A study of 14 towns and cities across the Commonwealth revealed that the Winthrop superintendent was the lowest paid. These communities were all the same in terms of school enrollment. Even with the increase, the Winthrop superintendent will still be among the lowest earners in the group.
The new agreement also makes other changes, such as allowing the superintendent to enroll in the town’s healthcare like other town employees.
The committee thanked Supt. Lisa Howard, who is in her fifth year in the position, for the extra work she put in during the height of the pandemic, which included working nights, weekends and vacations.
“COVID threw us a loop, but that hasn’t stopped us from moving forward,” she told the committee. “I look forward to the next five years to continue this good work.”

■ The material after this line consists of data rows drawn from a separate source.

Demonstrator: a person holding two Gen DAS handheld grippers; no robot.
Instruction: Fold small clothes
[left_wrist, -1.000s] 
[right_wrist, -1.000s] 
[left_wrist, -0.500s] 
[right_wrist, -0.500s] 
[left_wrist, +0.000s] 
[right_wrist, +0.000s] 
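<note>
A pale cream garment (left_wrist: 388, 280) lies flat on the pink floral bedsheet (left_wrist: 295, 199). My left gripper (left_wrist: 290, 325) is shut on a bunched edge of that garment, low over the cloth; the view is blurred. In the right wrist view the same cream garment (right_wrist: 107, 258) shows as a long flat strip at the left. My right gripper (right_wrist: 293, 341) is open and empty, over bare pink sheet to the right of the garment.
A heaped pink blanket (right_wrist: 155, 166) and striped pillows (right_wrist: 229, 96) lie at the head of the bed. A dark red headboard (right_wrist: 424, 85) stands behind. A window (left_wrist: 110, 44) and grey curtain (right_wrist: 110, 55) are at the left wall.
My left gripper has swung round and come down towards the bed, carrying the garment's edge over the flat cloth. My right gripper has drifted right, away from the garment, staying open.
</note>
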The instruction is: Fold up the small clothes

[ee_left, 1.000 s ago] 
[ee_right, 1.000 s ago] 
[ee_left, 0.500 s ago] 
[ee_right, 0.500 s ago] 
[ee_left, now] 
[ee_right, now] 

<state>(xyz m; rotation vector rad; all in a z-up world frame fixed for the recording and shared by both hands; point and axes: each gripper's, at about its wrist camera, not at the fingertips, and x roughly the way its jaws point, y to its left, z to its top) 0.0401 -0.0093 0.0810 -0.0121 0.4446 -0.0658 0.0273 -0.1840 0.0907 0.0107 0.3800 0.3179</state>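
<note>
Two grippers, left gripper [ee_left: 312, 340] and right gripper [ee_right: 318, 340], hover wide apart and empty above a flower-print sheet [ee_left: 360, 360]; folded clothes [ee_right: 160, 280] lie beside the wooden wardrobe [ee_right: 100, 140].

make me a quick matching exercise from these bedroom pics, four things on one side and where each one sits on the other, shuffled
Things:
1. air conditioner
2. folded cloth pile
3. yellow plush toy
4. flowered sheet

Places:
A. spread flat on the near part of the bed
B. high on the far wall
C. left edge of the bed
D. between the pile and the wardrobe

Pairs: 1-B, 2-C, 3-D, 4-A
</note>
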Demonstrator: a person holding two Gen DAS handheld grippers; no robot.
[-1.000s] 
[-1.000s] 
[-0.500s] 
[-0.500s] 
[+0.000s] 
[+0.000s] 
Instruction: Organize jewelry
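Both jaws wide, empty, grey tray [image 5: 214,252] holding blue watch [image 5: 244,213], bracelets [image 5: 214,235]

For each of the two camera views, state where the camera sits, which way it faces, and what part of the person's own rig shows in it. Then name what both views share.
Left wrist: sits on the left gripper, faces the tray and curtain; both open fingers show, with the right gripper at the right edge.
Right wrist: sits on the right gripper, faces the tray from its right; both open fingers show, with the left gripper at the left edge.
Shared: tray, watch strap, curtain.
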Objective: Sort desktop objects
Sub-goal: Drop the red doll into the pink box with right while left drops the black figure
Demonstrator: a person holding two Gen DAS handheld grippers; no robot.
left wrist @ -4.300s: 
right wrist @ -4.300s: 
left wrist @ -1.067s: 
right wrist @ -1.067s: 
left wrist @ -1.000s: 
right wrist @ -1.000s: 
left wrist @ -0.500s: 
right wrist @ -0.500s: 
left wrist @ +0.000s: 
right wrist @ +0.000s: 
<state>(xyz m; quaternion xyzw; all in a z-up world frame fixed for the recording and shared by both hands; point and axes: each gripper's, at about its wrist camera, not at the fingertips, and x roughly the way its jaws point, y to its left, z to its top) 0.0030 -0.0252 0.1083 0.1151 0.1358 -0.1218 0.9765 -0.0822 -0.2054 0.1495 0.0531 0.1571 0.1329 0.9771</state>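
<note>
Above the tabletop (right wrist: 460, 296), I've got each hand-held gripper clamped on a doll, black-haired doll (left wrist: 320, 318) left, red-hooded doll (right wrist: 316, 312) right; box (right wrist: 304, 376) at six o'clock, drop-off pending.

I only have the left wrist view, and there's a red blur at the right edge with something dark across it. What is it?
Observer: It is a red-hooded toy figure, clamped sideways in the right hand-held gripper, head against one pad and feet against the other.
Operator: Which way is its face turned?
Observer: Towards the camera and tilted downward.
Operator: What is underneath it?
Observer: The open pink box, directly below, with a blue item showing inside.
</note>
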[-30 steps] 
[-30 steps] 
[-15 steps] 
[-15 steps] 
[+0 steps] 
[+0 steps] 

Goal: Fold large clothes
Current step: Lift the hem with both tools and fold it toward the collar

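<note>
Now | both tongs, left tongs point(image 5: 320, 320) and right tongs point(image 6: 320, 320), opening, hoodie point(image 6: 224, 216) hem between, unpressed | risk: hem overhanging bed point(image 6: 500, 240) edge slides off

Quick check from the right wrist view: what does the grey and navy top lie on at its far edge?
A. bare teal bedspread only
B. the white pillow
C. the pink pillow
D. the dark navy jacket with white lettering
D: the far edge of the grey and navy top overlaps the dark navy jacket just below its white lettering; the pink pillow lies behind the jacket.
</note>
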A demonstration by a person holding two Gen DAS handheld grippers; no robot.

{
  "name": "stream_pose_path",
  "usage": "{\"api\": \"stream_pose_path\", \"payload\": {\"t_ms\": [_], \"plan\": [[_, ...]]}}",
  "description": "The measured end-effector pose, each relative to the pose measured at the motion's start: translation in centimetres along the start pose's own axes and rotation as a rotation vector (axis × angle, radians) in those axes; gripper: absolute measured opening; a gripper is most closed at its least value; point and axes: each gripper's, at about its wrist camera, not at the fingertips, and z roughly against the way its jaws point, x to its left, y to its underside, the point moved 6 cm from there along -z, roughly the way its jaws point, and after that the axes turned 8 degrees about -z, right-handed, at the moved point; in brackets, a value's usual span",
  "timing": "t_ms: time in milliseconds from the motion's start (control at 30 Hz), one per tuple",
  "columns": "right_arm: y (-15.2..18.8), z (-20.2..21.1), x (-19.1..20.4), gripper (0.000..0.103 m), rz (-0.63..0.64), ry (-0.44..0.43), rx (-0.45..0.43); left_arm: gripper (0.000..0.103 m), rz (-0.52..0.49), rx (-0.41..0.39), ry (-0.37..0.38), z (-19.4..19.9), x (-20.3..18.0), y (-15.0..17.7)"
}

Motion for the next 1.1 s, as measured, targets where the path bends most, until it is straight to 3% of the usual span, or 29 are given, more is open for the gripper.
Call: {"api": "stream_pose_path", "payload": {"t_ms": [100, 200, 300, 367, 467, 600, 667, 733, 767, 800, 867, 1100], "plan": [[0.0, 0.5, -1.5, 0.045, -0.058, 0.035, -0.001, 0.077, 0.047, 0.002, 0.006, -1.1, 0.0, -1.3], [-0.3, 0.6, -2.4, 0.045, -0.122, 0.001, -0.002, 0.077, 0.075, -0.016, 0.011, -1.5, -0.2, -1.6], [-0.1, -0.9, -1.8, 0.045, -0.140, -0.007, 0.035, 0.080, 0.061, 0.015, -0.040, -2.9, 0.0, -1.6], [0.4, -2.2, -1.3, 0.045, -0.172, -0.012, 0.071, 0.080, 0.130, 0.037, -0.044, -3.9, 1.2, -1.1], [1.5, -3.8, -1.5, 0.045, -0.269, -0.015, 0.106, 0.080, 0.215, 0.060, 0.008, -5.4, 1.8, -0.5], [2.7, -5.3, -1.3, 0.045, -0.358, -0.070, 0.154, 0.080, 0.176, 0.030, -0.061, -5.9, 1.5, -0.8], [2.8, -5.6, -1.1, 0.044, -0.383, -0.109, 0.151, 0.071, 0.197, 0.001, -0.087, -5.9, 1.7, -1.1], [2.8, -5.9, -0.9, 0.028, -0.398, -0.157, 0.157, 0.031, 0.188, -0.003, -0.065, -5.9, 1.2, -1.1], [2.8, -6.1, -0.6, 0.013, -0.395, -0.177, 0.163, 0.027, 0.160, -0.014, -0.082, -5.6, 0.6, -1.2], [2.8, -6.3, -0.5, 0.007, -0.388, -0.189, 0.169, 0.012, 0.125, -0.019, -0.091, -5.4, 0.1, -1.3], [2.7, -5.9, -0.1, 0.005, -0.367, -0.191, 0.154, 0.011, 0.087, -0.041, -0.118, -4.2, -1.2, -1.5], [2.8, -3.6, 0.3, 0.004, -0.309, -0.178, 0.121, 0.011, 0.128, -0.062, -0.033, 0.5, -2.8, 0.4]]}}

School enrollment sits at 1,906. As of Oct. 1, 61 students were enrolled in the vocational school, and seven in Essex North Shore Agricultural & Technical School. The district is waiting on statistics regarding how many Winthrop children attend outside charter schools. Last year, that number was 21, costing the town $322K.
No Winthrop children have elected to attend in-person public schools in other towns this year. Last year, 10 of them chose to attend one of the two virtual schools recognized by the state and the Dept. of Education. The cost to the town was $461K. Enrollment in virtual school is expected to be lower this year.
High school administrators met with the New England Association of Schools and Colleges (NEASC) on Oct. 5 to discuss the school’s strengths and weaknesses. The high school is excelling in technology education, staff-to-student ratios, professional development and curriculum development. It identified the need to work toward a collective vision of what optimal learning looks like. The district plans to incorporate NEASC’s feedback into its strategic plan.
To date, there has been no in-school spread of the coronavirus. Students are diligently wearing masks and attempting to socially distance when possible. Tests are available for students and staff members who are experiencing symptoms or who have come in contact with a COVID-positive individual.
A study showed that 52 percent of all Winthrop students qualify for free or reduced lunch. That number is likely to increase as parental outreach continues.
The district met with the Transportation Safety Advisory Commission last week to discuss the need for crossing guards. After an unsuccessful recruitment attempt, the district will work with an outside agency that specializes in placing crossing guards in communities.
On Nov. 2, district staff will attend a full-day of professional development alongside educators from Chelsea, Everett, Malden and Revere. The regional training will focus on diversity, equity and inclusion in the classroom, and will feature a number of expert speakers.
The district is in early stages of budget planning and identifying funding sources for the next school year, a lot which will come in the form of grants.
The district is currently looking to fill a number of positions, including crossing guards, lunch monitors, athletic positions, and ELL/ESP teachers.